Daring Escapes from Concentrations Camps, Enemies, and Crashed Planes

Daring Escapes from Concentrations Camps, Enemies, and Crashed Planes

Khalid Elhassan - November 11, 2021

Daring Escapes from Concentrations Camps, Enemies, and Crashed Planes
A B-17 on fire over Nis, Yugoslavia, in 1944. War History Online

11. By a Miracle, Sergeant Magee Managed to Escape Death

The antiaircraft shell that destroyed a wing of Alan Magee’s bomber also started an uncontrollable fire, and sent the B-17 spinning towards earth. As he crawled toward the stricken aircraft’s front, Magee blacked out due to lack of oxygen. Unconscious, he fell out of the burning plane. He plummeted for four miles, and crashed through the Saint-Nazaire railroad station’s glass roof, which shattered and observed some of the impact, then slammed into the station’s floor. He somehow managed to escape death and was injured, but alive.
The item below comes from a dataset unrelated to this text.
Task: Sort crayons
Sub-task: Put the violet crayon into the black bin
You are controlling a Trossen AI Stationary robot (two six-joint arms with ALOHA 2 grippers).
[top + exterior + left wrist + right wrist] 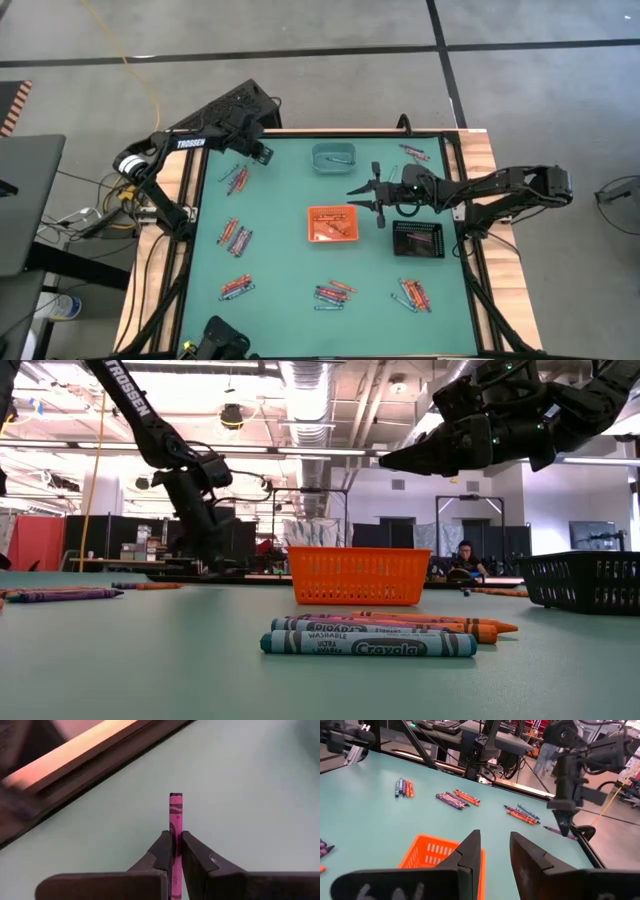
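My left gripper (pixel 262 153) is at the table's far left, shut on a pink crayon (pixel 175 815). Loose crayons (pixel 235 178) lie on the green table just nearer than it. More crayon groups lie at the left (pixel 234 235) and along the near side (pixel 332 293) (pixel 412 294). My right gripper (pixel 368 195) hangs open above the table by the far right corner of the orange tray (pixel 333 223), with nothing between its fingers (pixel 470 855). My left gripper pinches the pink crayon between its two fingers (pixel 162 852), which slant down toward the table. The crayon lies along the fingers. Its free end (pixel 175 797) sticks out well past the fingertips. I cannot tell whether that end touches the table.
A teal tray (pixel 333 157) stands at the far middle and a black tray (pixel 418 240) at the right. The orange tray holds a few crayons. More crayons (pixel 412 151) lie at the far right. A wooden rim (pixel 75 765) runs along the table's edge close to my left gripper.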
Alan Magee’s fall left him a bloody mess. In addition to 28 shrapnel wounds he took in the Flying Fortress, he sustained damage to his lung, kidney, nose, and eye, had several broken bones, plus a nearly severed right arm. Nonetheless, he had miraculously survived. Magee spent the rest of the war in a POW camp until he was liberated in 1945. In 1993, on the 50th anniversary of his fall, Saint-Nazaire erected a monument in honor of Magee and the crew of Snap! Crackle! Pop!